While this information is somewhat applicable to other countries, the credit scoring systems used around the world are not identical. The score range in Canada is 300 to 900 whereas the scale in the United States begins in the low 300s and tops at 850.

These variations, while relatively minor, are different enough to cause confusion among consumers. To add more confusion to the issue, most credit rating systems outside of North America are quite different. This may cause the average consumer to assume the differences between scoring models in the U.S. and Canada are minor relative to the rest of the world and are, thus, unimportant.

While it’s quite clear that consumer credit information from the U.S. does impact consumers in Canada, there is little impact on the rest of the world. Credit reporting is vastly different in practically all other economically powerful countries.

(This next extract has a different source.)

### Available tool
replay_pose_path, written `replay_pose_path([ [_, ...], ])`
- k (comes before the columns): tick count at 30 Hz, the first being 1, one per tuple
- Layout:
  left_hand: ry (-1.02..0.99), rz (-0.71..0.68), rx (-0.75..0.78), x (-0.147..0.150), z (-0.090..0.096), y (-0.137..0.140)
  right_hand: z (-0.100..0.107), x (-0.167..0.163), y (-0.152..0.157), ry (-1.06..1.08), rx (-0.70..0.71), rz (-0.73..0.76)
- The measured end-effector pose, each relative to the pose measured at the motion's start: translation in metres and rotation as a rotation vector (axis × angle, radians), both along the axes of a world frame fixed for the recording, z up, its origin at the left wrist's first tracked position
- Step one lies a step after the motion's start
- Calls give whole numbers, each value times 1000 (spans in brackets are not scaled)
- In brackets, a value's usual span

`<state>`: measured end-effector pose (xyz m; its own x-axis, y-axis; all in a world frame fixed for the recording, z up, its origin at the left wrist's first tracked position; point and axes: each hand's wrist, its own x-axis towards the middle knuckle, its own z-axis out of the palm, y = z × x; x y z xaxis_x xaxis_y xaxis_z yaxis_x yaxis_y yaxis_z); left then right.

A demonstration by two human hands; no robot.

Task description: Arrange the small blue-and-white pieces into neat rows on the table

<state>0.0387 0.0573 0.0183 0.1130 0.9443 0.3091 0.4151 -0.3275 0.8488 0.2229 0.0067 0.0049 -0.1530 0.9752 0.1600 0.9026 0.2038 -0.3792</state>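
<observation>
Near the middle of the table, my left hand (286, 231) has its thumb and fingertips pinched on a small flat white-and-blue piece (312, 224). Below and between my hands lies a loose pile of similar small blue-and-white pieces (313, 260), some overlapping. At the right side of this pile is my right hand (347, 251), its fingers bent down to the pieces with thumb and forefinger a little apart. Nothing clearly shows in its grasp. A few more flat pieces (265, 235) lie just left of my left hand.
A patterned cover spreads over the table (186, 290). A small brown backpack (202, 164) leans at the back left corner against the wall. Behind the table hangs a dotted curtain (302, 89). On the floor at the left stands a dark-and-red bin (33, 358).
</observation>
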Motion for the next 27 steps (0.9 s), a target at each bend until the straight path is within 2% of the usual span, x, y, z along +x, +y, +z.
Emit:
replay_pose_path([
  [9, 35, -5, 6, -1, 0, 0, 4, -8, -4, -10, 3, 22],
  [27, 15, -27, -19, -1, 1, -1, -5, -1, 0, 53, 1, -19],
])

  • Australia – Veda Advantage is the primary provider of credit file data. Only negative information is reported, such as a default under a credit contract.
  • Austria – Various credit bureaus maintain blacklists. If consumers fail to pay their obligations, they will be added to a blacklist. Lenders use the information from these blacklists when making credit decisions.
  • Sweden – Consumers are listed as being in either good or bad standing. There is no numerical scoring model.
  • United Kingdom – A logistic regression model is often used to determine if a potential borrower is a good or bad credit risk. There is no central credit scoring agency. Experian, Equifax, and Call Credit operate within the country; however, their models are quite different from North America.

Germany is the only large country with a credit model similar to those in North America.

Given that many of the issues are related to lack of or conflicting information, consumer education is the best course of action. Canadian consumers need information that is relevant to them and targeted to their needs. They need to understand that, while the Canadian credit rating system is similar to the United States, there are key differences.

They also need to understand how late and missed payments affect their credit score. They should also be informed that they can request their credit report for free at any time and they should do so regularly. They should be reviewing their report for any inaccurate information. If inaccuracies are found, they should contact the creditor and the credit reporting agency to dispute the information.

Talk to a credit score repair agency

If the consumer is unable to successfully resolve the inaccuracy, there are credit repair agencies that will advocate on their behalf. These credit repair agencies are doing a good job of reaching consumers, especially those in younger generations who tend to be less knowledgeable about their credit. For example, Creditrepair.com uses its Facebook page to educate consumers about their credit and their options for credit repair.

As lenders move toward more automation and less personalization, a consumer’s credit score will become more important than ever. It’s important that credit agencies and businesses that use this credit information educate consumers with information specific to the Canadian market.